MEDO DOS MEDOS
imagem: Suran - Fear
Tenho medo dos meus medos.
Não tenho medo de todos os medos. Só de alguns.
Não tenho medo de ter medo de ladrão, de voar de avião (esse medo nem tenho mais, só não gosto, aleluia, menos um!).
Não tenho medo de ter medo de cobra, mato cerrado ou dar vexame numa situação de cerimônia, quando derrubo alguma coisa e mancho a roupa nova.
Também não tenho medo de ter medo quando me defronto com uma situação desconhecida, ou de ficar ansiosa querendo impressionar alguém que desejo que me deseje, nem tenho medo do medo de me sentir desamparada.
Tenho medo de outros medos meus.
Tenho medo do medo da dor, do medo do câncer, doença implacável que levou meus pais e antes de cumprir seu ato final, torna o viver indigno de ser chamado de vida e que me emburrece, levando-me a agir como se fosse imortal.
Tenho medo do medo que tenho do ódio, do ressentimento e do rancor. Tenho medo porque percebo que, mais do que o medo do objeto ou pessoa em si, o que realmente me atemoriza é descobrir que aquilo de eu mais tema, more também dentro de mim.

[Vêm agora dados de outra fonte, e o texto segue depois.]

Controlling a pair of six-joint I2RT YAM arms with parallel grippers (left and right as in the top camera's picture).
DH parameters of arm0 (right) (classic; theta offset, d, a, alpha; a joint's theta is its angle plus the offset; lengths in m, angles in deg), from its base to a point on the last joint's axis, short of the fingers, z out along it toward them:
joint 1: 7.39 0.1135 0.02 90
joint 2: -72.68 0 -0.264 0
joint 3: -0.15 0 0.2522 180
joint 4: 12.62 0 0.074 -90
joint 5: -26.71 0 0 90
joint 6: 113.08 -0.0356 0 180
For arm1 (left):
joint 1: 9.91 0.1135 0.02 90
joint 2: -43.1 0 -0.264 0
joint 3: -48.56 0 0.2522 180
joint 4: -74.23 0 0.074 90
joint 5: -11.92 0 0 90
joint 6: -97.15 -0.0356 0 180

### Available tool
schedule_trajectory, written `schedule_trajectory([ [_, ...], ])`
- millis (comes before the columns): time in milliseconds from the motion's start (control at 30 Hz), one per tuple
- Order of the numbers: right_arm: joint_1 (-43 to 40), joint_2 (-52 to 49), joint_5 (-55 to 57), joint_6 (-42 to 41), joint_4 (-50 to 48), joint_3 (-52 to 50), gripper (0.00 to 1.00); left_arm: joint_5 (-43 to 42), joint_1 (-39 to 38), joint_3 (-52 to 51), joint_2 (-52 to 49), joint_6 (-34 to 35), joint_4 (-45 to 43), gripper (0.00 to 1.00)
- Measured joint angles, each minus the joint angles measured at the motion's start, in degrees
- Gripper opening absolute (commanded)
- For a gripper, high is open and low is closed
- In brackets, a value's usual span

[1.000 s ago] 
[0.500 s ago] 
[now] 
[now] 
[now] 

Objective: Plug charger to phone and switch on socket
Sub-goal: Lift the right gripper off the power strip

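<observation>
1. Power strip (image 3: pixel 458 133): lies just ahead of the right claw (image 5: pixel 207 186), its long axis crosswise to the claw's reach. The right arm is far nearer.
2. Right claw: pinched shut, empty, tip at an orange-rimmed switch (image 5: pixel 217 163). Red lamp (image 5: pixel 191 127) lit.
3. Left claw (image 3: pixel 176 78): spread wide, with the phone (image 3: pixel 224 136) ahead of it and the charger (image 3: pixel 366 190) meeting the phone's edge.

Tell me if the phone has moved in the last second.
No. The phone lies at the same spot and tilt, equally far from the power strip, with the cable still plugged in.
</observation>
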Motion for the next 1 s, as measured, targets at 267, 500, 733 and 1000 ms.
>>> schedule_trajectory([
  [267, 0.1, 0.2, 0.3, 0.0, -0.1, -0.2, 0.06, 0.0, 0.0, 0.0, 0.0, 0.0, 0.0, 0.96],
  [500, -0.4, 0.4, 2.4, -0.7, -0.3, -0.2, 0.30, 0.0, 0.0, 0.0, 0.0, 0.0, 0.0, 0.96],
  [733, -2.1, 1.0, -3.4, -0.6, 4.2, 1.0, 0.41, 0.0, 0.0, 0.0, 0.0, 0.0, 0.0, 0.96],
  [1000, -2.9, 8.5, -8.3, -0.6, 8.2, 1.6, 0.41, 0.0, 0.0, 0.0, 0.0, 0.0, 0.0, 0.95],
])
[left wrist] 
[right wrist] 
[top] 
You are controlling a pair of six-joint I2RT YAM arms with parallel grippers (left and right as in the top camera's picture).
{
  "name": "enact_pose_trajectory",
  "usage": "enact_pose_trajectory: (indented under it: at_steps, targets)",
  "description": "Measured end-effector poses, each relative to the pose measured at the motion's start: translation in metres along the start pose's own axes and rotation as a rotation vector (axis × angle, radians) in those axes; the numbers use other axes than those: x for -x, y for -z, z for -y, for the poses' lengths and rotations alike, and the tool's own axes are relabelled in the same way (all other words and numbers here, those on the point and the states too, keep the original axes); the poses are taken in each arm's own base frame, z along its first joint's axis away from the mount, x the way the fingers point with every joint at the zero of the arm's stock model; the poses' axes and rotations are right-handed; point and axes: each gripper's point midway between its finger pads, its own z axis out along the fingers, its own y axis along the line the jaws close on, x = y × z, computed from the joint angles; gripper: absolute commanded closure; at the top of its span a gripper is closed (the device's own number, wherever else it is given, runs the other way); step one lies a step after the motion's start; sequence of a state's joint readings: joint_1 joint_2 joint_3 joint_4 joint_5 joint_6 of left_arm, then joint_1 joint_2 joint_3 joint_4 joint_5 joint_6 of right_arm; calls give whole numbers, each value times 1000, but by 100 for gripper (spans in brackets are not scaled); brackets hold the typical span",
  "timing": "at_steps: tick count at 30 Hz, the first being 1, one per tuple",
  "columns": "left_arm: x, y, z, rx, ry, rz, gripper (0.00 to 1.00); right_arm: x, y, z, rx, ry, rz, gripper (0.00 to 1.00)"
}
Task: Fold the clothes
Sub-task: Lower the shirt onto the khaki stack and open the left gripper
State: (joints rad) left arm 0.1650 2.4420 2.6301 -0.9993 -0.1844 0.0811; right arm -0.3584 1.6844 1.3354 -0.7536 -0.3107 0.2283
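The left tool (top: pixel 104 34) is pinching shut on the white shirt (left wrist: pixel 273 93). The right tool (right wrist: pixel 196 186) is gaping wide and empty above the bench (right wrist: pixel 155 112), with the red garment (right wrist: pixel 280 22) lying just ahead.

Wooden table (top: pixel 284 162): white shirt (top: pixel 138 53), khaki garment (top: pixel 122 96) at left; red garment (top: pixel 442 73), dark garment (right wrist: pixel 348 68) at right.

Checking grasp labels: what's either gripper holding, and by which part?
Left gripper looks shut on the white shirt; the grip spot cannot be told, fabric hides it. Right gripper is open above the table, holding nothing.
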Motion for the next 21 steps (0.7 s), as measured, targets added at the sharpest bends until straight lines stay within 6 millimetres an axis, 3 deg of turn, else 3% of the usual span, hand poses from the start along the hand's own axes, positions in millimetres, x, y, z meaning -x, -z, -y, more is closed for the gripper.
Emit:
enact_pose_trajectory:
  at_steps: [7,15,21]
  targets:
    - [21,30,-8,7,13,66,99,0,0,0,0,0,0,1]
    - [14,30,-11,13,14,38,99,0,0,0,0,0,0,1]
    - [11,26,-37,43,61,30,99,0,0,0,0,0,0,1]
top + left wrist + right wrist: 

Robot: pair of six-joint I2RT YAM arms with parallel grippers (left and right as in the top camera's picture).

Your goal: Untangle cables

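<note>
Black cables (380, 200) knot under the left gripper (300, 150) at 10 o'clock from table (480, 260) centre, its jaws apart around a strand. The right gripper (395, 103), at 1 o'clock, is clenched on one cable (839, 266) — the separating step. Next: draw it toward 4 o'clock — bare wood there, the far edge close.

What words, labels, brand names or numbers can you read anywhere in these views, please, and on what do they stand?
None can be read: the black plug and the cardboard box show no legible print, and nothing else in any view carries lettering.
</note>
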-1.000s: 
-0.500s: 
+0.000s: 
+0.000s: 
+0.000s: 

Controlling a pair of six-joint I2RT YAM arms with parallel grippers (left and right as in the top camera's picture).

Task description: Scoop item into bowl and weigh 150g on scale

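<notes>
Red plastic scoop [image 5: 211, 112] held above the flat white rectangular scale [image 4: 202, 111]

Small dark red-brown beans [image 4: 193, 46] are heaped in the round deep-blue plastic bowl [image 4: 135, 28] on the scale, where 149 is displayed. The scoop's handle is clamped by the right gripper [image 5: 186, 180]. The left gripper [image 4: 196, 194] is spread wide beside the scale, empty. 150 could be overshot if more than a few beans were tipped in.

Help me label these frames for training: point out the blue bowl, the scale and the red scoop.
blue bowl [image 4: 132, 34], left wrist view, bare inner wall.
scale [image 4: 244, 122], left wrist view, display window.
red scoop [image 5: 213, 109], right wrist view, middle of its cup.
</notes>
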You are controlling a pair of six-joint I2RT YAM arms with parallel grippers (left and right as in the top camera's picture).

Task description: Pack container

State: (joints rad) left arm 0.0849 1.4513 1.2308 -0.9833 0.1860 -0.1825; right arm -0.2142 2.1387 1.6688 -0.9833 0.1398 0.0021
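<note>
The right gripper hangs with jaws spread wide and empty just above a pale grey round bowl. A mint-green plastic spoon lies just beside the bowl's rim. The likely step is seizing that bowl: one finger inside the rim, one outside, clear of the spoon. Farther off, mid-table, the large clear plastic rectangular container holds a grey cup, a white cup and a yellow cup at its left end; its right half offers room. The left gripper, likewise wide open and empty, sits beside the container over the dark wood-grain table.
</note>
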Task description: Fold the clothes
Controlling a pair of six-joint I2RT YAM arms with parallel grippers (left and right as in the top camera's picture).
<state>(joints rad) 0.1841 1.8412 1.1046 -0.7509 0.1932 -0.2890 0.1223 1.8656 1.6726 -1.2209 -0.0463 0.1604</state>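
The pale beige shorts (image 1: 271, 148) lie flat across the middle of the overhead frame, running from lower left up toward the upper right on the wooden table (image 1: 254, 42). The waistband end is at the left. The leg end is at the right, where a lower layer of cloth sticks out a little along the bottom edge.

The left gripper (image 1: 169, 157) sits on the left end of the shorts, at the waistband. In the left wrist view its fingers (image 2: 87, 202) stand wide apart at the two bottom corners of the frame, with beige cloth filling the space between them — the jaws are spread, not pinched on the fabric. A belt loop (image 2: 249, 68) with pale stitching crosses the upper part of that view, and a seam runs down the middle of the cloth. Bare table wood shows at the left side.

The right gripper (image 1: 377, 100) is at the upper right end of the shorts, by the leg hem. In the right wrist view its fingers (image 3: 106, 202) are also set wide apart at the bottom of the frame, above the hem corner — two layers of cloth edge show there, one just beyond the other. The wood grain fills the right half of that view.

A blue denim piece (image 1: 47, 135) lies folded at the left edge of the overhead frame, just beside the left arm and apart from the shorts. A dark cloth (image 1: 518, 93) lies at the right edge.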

Ao invés de perguntar a alguém como pode fazer algo comigo, eu deveria lhe perguntar: Como pode despertar em mim coisas que não gostaria de saber que também sinto e possuo?
O medo vem do medo de não conseguir apenas sentir, de temer me ver de tal forma tomada por estes sentimentos, que não conseguiria escolher como agir.
Tenho medo do meu medo da maldade, que tantas vezes me torna meio cega e incapaz de discriminar a crueldade, deixando-me mais exposta a ela. Tenho medo do meu horror à violência, por perceber o contágio insidioso que ela promove e que conclama a minha violência a se exprimir. Tenho medo do meu medo de ser má e cruel, pois me impede de enfrentar com serenidade tanto a um como a outro.
Tantas vezes optei pelo “conforto” mais que relativo do lugar de vítima, a custo sempre alto e pouco recompensador. Outras vezes, silenciei. Silenciei tanto que calei também minha escrita, minha alegria, meu prazer em criar. E não impedi minha zanga, minha raiva e minha mágoa de existirem. A mágoa é uma má-água, como alguém me disse um dia, que fica estagnada dentro da gente e nos ajuda a adoecer, de corpo e alma.
Recentemente, quase encontro um dos meus medos maiores, a doença que temo e tenho como herança genética. Precisei me defrontar com as piores possibilidades para poder melhor enfrentar esta herança que, felizmente, não se apresentou.
Maldade, ódio, violência, também são minha herança, herança não familiar, mas de minha condição humana, como também o são bondade, amor, solidariedade e reparação.
Se a mágoa é uma má-água e a raiva e a vontade de calar ou destruir existem, não adianta negá-las, suprimi-las ou ignorá-las. Basta lembrar que há também a capacidade de amar, de se alegrar com pequenas coisas, de não desistir de um sonho ou meta mesmo quando eles não se realizam, de poder acreditar no futuro e me perceber inteira, mesmo com falhas, lugares escuros e demônios adormecidos.
Espero aprender a não mais temer meus medos ou meus males. Reconhecê-los, em mim, me permite ter a determinação de encontrar alternativas ou de criar derivativos para superá-los.